It took me a long time to realise that the world didn’t stop turning without me. I didn’t drown in dog hair if I didn’t hoover every day, the world did not end because I didn’t cook for 3 days and just ate sandwiches, cereal and toast, and no one thought badly of me for skipping social media for a few days at a time.

Obviously, a large part of keeping your body healthy is dependent on what you put in it…

Eating and drinking with IBD

There’s no one-size fits all guide that will tell you what you should and shouldn’t eat and drink with IBD. It’s one of the biggest issues that many of us have to contend with because we’re all different. It will depend on whether you’re flaring, or in remission, how your disease manifests, and your symptoms. For example:

If you have strictures, you may need to avoid foods with anything not easily digestible such as anything with skin and seeds, as these could cause pain or obstruction (blockage).

If diarrhoea is the issue, you may need to avoid foods which increase stool output such as fruit, veg and spicy things.

If you’re trying to combat weight loss, high-calorie “junk food” may actually be the answer; biscuits and cakes and carbs such as potatoes and pasta could help sustain weight. If you’re losing weight because you are struggling with solid food, speak to your IBD team to see whether they can prescribe weight management nutritional drink supplements. In the meantime, protein shakes, Complan, yoghurt drinks and milkshakes may help.
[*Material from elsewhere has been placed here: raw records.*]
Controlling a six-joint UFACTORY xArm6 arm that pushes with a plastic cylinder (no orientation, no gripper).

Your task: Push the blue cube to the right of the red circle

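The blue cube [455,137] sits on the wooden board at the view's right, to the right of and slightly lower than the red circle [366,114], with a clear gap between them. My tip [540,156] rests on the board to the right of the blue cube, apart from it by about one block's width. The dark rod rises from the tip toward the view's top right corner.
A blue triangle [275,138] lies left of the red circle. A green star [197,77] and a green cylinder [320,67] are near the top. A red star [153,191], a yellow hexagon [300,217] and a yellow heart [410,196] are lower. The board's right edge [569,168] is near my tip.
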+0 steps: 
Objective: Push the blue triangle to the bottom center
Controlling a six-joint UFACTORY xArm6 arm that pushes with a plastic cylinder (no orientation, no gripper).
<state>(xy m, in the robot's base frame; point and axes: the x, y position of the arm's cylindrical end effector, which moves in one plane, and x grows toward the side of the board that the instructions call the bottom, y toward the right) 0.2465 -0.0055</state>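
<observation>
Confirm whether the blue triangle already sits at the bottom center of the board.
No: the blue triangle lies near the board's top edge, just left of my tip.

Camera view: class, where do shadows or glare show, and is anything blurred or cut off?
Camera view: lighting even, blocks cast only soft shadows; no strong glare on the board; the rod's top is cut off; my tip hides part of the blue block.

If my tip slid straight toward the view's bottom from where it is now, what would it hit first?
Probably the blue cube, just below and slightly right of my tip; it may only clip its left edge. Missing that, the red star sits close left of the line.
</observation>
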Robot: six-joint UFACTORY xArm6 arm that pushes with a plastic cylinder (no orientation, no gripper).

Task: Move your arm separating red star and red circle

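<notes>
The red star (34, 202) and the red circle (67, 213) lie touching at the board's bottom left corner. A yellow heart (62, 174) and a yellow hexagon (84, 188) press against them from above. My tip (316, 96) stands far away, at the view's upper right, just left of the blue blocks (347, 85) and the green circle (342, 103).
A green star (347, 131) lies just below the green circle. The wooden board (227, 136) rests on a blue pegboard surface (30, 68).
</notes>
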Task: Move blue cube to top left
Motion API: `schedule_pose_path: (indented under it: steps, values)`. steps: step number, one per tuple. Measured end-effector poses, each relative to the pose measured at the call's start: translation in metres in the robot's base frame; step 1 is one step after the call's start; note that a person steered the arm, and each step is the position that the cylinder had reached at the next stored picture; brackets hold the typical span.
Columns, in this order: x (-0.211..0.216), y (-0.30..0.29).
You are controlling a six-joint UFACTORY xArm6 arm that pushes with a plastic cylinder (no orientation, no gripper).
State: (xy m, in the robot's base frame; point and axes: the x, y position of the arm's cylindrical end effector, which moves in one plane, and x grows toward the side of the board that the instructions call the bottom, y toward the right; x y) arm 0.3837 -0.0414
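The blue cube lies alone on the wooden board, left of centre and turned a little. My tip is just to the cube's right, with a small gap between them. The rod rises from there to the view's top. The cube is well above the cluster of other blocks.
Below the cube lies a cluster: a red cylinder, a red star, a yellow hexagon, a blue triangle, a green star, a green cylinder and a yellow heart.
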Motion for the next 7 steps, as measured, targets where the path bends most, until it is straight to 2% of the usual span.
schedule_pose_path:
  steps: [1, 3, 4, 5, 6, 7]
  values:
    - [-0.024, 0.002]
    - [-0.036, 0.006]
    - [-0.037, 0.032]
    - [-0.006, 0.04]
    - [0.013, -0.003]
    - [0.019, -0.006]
As every person with IBD is different, keeping a food diary to monitor how your body reacts to each food is a good idea. You will need to log things such as frequency, urgency, consistency, blood, pain and the amount of gas created. You can download these from the World Wide Web or find lots of different trackers in your app store! Just because something doesn’t agree with you one time, doesn’t mean you shouldn’t try it again a few weeks later. If you are trying to introduce new foods, do this a small amount at a time.

Whatever restrictions you’re working with, you need to have as healthy a diet as possible, which means eating the correct amount of food from each food group. Vitamin deficiencies are common amongst Crohn’s and Colitis patients due to dietary restrictions or your body’s inability to absorb them properly. You can buy over-the-counter supplements and your IBD team can arrange for injections or infusions if you have difficulty absorbing certain things still.

If you are unable to eat fruit and vegetables, try drinking juice as it can count as one of your 5-a-day. You may not be able to tolerate juice either, but it’s worth trying to split the portion in two, or even 3 and drinking them throughout the day to see if this helps.

You should monitor which drinks work for you, in the same way that you would with food. Some people find that alcohol, carbonated drinks, fruit juice or caffeine affect symptoms.

Staying hydrated is really important. How much water YOU should drink is actually based on a number of factors such as your health, weight, the local climate and how physically active you are.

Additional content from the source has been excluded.